Most of the exceptional facilities at Google EU HQ seems to be in place to allow an employee to spend as much time at the office as possible (e.g. first-class fitness/gym, music practice room) and to focus on boosting creativity and collaboration in teams. Also, the employees at Google have decent equipment (e.g. Chromebook or MacBook pro’s) to work with. This is great and fun if you are young and just got graduated from university. Overall, great secondary benefits and it would definitely result into great products for Google and us!
However, once one gets older, when you pick up your child at a too late time, even the daycare facilities in Dublin would give you a penalty fine for it. So, at some point you want to have less of a Google life and want to leave the office on time to avoid the Dublin peak traffic, etc. They don’t seem to be very enthusiastic towards working remotely. Also, as I learned in one of the Dublin pubs, the base salary is not that high at Google. So, buying a decent family-sized house in the Dublin area is a challenge with present day real-estate prices. This is also consistent with my observations, where I saw a big majority of young people during the lunch breaks.
With the knowledge that I have now, I should probably have tried to work at Google for some years, when I was just graduated (in hindsight, it is always easy to talk).
Our day started around 8:30~9 at the Google Velasco Building and lasted to something like 16:00. With some reviewing of the material and finishing the exercises, we had plenty of time left to see the city and go into one of the pubs that Dublin has to offer.
It is interesting to know that most of the famous tech companies (e.g. Facebook, Linkedin, Airbnb) are located in the Dublin city center and are in walking distance of each other. While this drives up a bit of the Dublin real estate prices, it is very convenient as a tourist of the city.
The first two weeks, I was staying near the North Wall Quay and the last two weeks, I was near the Aviva Stadium. Both nice areas to explore!
The conclusion – Was it worth the time and money?

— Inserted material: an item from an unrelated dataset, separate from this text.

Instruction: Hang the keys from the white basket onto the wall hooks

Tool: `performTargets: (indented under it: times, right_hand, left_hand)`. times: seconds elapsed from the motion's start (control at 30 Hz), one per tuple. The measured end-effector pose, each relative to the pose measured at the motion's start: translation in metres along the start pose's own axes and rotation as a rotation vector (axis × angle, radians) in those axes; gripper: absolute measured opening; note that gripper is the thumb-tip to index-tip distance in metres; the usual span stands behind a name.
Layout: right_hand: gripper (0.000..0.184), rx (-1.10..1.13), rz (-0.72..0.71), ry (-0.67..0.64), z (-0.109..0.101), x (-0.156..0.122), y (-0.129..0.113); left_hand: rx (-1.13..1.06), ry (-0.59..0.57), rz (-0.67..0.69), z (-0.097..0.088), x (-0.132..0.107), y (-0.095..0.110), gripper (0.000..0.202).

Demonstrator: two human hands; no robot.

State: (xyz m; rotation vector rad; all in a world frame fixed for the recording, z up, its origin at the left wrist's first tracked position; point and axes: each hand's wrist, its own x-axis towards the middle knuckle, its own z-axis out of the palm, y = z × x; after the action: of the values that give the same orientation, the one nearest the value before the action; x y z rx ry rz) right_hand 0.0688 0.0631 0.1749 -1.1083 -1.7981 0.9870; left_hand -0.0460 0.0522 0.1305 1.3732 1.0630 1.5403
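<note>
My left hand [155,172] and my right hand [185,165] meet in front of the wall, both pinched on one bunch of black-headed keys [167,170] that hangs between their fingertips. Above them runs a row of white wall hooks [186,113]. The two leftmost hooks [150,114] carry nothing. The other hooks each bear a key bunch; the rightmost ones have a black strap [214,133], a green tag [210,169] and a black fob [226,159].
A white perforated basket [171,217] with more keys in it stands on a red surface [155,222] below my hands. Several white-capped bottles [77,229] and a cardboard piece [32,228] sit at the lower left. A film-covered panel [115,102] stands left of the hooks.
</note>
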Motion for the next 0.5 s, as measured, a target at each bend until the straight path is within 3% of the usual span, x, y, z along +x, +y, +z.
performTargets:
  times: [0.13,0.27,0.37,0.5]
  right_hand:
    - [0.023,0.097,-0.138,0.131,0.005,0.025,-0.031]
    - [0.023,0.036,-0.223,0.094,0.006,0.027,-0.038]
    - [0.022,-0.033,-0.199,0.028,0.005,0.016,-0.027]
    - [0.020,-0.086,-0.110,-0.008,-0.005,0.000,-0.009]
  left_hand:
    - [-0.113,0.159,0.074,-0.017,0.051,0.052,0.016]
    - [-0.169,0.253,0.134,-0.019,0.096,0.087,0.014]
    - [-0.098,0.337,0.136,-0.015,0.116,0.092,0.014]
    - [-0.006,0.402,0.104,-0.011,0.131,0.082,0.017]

I spend four very interesting weeks at Google, where I learned a lot about Deep Learning, Google Cloud and TensorFlow. Also, I got a feeling of the Google magic. This gave me a unique experience, which I don’t expect to get elsewhere. So, overall, I am quite happy with the experience!

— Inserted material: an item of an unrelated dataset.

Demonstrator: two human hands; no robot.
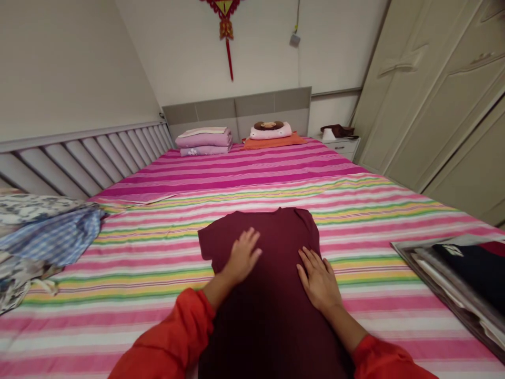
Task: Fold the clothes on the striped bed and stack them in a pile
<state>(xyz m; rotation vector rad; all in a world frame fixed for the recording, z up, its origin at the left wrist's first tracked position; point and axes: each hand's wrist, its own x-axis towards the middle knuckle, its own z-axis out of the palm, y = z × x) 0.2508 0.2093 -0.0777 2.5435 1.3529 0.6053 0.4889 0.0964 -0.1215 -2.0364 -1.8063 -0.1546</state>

In terms of the costs vs. benefits. Would I have done it, if I had to pay for it myself (or would I take a loan for it)? While there is no official list price for an ASL session, the website states that: “Contact Google representative for pricing (price to be set forth in the applicable Ordering Document)“. It is known that the costs in $ for an ASL session, per participant, are quite substantial. This does not include travel and accommodation costs in the Dublin area. Often these ASL’s are offered by Google as “enablement packages” to partners or big GCP customers.

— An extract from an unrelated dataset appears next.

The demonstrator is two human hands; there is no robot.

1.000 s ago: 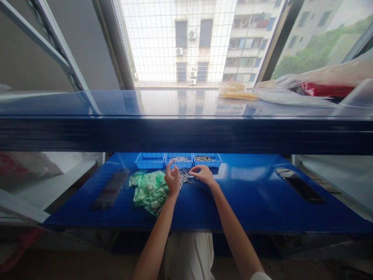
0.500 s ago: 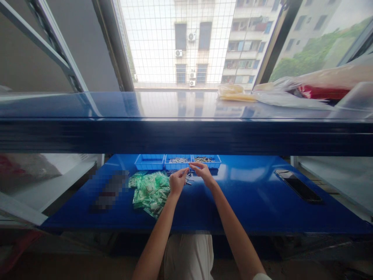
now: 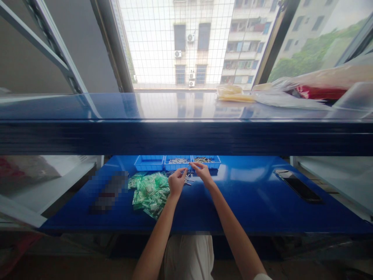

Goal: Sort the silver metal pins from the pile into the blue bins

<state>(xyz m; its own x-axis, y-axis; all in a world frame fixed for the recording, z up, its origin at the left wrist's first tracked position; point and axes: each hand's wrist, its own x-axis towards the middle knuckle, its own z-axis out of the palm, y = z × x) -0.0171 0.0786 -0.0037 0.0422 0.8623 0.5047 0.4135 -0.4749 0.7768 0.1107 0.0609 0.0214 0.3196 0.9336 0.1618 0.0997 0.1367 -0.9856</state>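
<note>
Green packets [image 3: 151,192], seemingly filled, heap left of centre; metal pins [image 3: 188,180] remain loose, lower centre, beside left hand [image 3: 176,182] and right hand [image 3: 202,173], fingers pinched on one slim piece [image 3: 188,167].

The left hand [image 3: 176,182] and the right hand [image 3: 202,173] come together fingertip to fingertip, the right slightly farther forward. Both lean inward, fingers bent toward the meeting point. The left forearm [image 3: 161,229] and right forearm [image 3: 224,217] slant in behind them. How firmly the fingertips [image 3: 185,170] pinch is too small to tell.
</note>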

Be that as it may, if you are normal person (not able to leverage multinational tax optimization or cost deductions), there might be more cost-efficient ways to obtain the same knowledge. Also, in light of the benefits coming out of the ASL: What would be the “premium” rate that a customer should pay a self-employed or freelance consultant that has done the ASL? This is a question that is not that straightforward to answer….
A special thanks goes to the Google Team for having organized our ASL and haven taken care of us! Also, special thanks towards Atos for providing me with the opportunity to participate in it!